From the model number, you'd think the N85 is a lesser version of the famous N95, but it's actually an upgrade. Is this a case of Nokia running out of ideas, or is it merely honing a deservedly popular phone? We took a good look at the N85 to see whether Nokia has cracked it again.
The N85 will be available soon for free on a monthly contract. Pricing has yet to be announced.
The N85 is a solid-feeling slider phone that's smooth around the edges, giving it a more up-to-date feel than the blocky N95. Considering how many features it packs in, it doesn't feel chunky or too heavy.
Aside from the keypad, we found all the keys on the N85 well-designed and easy to press. There's even a handy toggle switch for locking and unlocking the N85 quickly. As for the keypad, we found it too flat for our liking, but not unusable.
The double sliding mechanism -- which moves around too much on the N95 -- feels more solid in the N85, and doesn't slide when it's in your pocket. Equally secure is the N85's camera cover -- again, it won't open by mistake in your trousers and take photos of your keys.
We really appreciate that Nokia has placed a 3.5mm headphone jack at the top of the phone instead of on the side, making it much less fiddly to use. You'll also be glad to hear that charging and connecting to a PC can all be done via a micro-USB cable.
Worth noting is the N85's OLED display, which consumes less power than a standard LCD. The screen is bright and large enough to view text messages or watch YouTube videos on. We also found that the Opera Mini browser looked superb on it.
The N85 offers up some truly useful features, starting with HSDPA and Wi-Fi -- you can access the Web almost everywhere you go. The on-board browser works well enough, but we prefer using Opera Mini, which you can download for free and offers a neat way of viewing full Web pages.
GPS means you can find your location and plan trips, using Nokia Maps, which comes pre-installed, or you can download Google Maps. We didn't have any problems picking up satellites, but as expected, the GPS doesn't work indoors.
On the back of the N85 lies a 5-megapixel camera with auto-focus and dual LEDs. It's very easy to use, with a simple interface, and we found the picture quality to be very good, even in low light -- the LEDs providing more illumination than expected.
Equally unexpected is the built-in FM transmitter, which allows you to play music wirelessly through a car radio. It's something that's been made available in the past using third-party technology, but having it built-in is really useful.

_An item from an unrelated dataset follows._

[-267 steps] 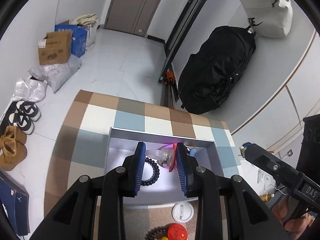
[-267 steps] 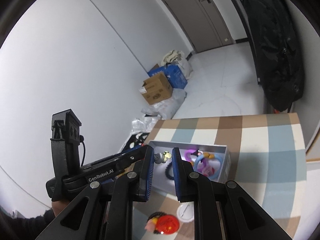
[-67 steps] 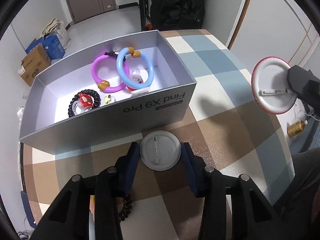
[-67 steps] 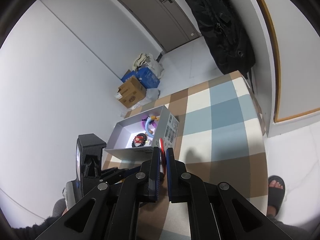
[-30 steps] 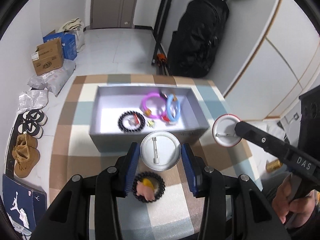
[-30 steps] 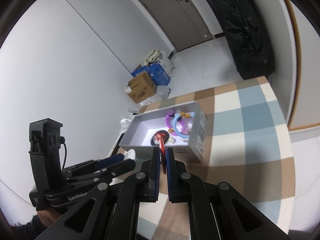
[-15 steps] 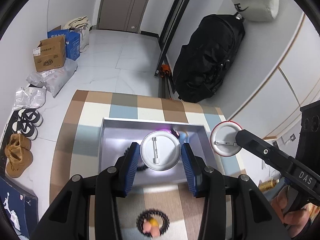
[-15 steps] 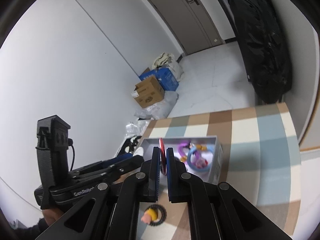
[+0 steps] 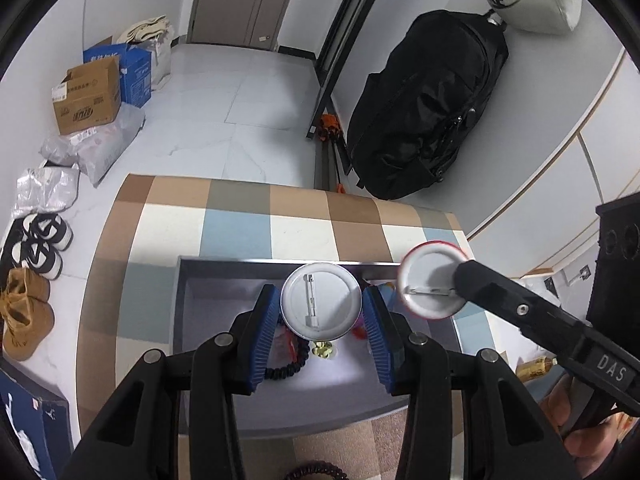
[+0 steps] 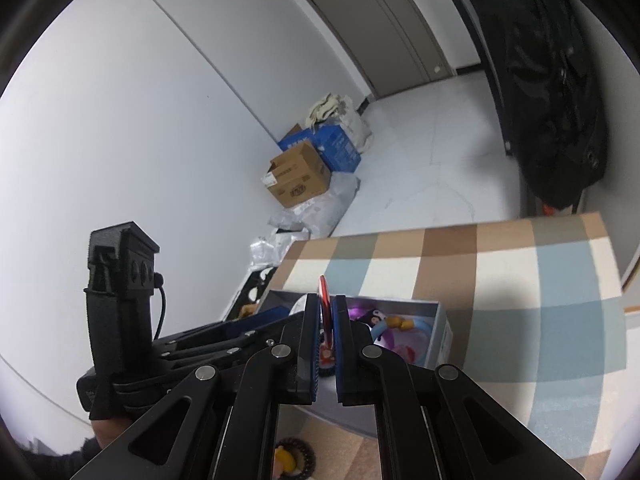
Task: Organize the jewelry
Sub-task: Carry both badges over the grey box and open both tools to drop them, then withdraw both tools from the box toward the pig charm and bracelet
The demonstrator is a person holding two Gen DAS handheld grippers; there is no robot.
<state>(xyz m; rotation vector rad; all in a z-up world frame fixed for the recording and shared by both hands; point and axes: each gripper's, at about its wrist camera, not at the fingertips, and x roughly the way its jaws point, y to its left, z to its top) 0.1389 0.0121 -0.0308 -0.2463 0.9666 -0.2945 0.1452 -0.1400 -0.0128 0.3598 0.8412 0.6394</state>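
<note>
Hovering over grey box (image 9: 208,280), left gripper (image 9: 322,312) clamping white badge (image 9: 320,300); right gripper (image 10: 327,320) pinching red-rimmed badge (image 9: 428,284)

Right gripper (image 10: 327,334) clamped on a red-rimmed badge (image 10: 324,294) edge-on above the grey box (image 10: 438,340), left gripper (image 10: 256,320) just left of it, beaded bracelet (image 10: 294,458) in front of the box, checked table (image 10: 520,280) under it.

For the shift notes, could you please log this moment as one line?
left gripper: shut on white badge | right gripper: shut on red-rimmed badge | both over grey box | bead bracelet on table
</note>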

As we mentioned before, there's a 3.5mm headphone jack and the Nokia N85's dedicated media keys mean using it as a music player is really easy. The music player interface is straightforward and gives you the option to shuffle tracks, adjust the equaliser and create playlists.
Audio quality during calls was loud and clear, as was the loudspeaker, but we recommend using a Bluetooth headset (the N85 supports A2DP stereo) for hands-free calls. Battery life is quoted at 6.9 hours talk time using GSM and 4.5 hours using 3G. Standby time is 363 hours using GSM or 3G. In real life, we found that with moderate use it lasted over a day before needing to be recharged.
After spending some quality time with the Nokia N85, we're not sure why Nokia didn't just launch this as the N95's successor instead of the N96. The N85 is a refined phone that packs in a whole bunch of features into an attractive casing. Our only disappointment is that the keypad is a little flatter than we would like, but the rest of it left us very happy.
Wi-Fi, HSDPA and a music player you can listen to by simply plugging a pair of standard headphones straight in -- great stuff. Okay, it's not a revolutionary product, but it is a very good one nevertheless, and if you're an N95 fan looking for something a little smaller and better-looking, you could a lot worse than this.